The sidewalk started to get crowded, everyone heading
the same way I was. I realized I must have blundered into a parade crowd.
But I wasn’t sure where the parade was, so I didn’t
know how to get away. I kept walking, east and south toward the Quarter. A
nightmare mob of people in costumes was in my way now. I brushed against an
eight-foot-high chicken carrying a tall drink, a man wearing a G-string and a
Sioux headdress, and a Dracula.
Which are the masks—the faces they have now,
or the ones they wear the rest of the year?
I was going to be late.
Six streakers pelted past me kicking aside beer cans,
with everyone getting out of their way. I dodged a couple in blackface and
pushed through a group of laughing purple tarantulas. A passed-out Tinkerbell
lay on the sidewalk beside a pool of hot-pink vomit.
Man or woman?
I was near panic. I kept pushing past.
Distant yelling and drums told me the parade was coming
my way. I had to get across Canal Street before the floats reached me, or I’d
be held up for hours. A cop blew his whistle at me as I slipped through the
barrier and ran across Canal. The crowds thinned as I got into the Quarter, but
I was panting as I headed up Decatur toward Eddie and safety.
He waved happily when he saw me coming, then his face
pulled into worry lines when I got closer.
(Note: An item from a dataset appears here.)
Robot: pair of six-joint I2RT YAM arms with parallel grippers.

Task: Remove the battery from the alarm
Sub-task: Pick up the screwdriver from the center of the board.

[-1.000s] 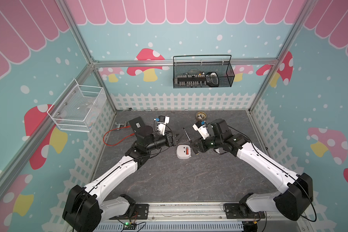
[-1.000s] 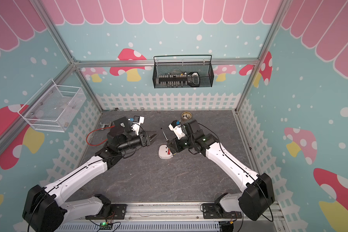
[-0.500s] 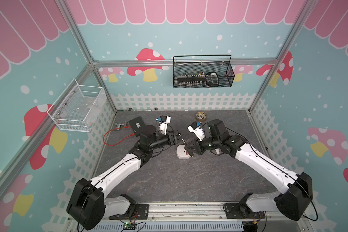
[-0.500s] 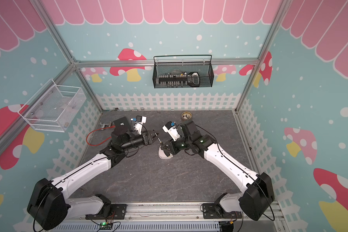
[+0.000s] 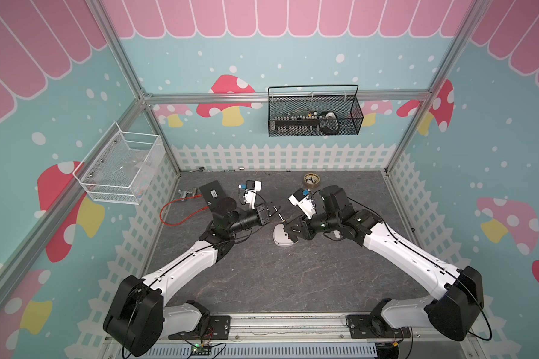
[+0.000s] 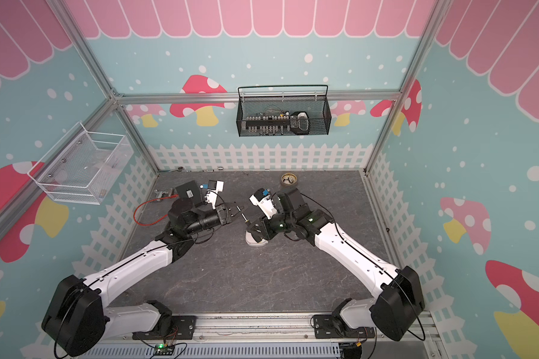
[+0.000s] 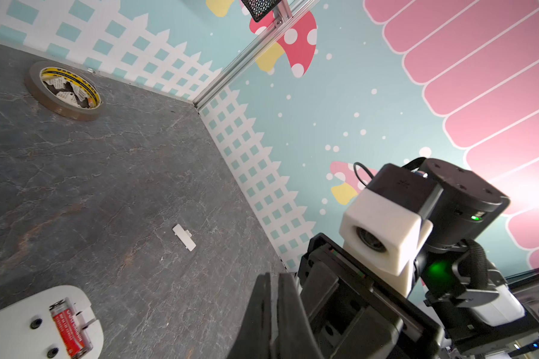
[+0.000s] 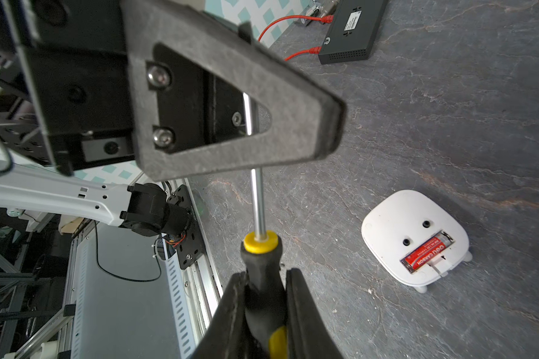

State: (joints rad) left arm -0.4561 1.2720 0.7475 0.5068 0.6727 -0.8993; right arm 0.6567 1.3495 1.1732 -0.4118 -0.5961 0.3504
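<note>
The white alarm (image 8: 414, 239) lies back up on the grey floor, also seen in the left wrist view (image 7: 19, 317) and in both top views (image 5: 280, 239) (image 6: 254, 241). The red battery (image 8: 427, 253) (image 7: 67, 332) sits in its uncovered recess. My right gripper (image 8: 265, 273) (image 5: 288, 228) hovers just above the alarm's far side, shut on the black-and-yellow handle of a screwdriver (image 8: 260, 242). My left gripper (image 7: 274, 276) (image 5: 274, 207) is shut on the far end of its metal shaft (image 8: 258, 199). One of the left gripper's fingers (image 8: 231, 93) covers part of the shaft.
A small white battery cover (image 7: 184, 237) lies loose on the floor. A tape roll (image 5: 311, 179) sits near the back wall. A black box (image 5: 212, 194) with a red cable (image 5: 181, 214) lies back left. A black wire basket (image 5: 315, 119) and a white one (image 5: 119, 167) hang on the walls.
My left gripper reached right to the screwdriver's shaft and closed on it. My right arm swung the screwdriver toward the left gripper and stayed by the alarm.
</note>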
“What’s the matter, doll?”
“Carnival crowd. Like a nightmare.”
“Nightmare?” Eddie frowned.
“There was a drunk man in the Municipal Auditorium
Park. Only I thought it was a woman.” Somehow, this didn’t sound as scary as it
had been. I tried to explain. “He had on a sort of covered-up gown. I really
fell for it.”
“Some of those guys are real good,” said Eddie. “No way
you could tell, especially at Carnival.” He shook his head. “What’s the matter,
doll? You’ve seen men in drag before, I’m sure.”
“Well, yes, but not that convincing.” I had been to a
gay bar on Halloween with my friend Jimmy. Some of the guys were more or less
in drag, but they didn’t come close to looking like women. Especially when they
pulled the beanbags out of their bras and threw them at each other. “Mostly,
it’s what she . . . he . . . said. He said he hadn’t done
everything he could for Bobby.”
“Who’s Bobby?”
“His lover, I think. He said Bobby was in the cemetery.
I think he committed suicide.”
Eddie looked up sharply. “So?”
“Richard’s upset about the war,” I admitted. I wasn’t
sure I was making sense, but Eddie seemed to get the gist of it, at least.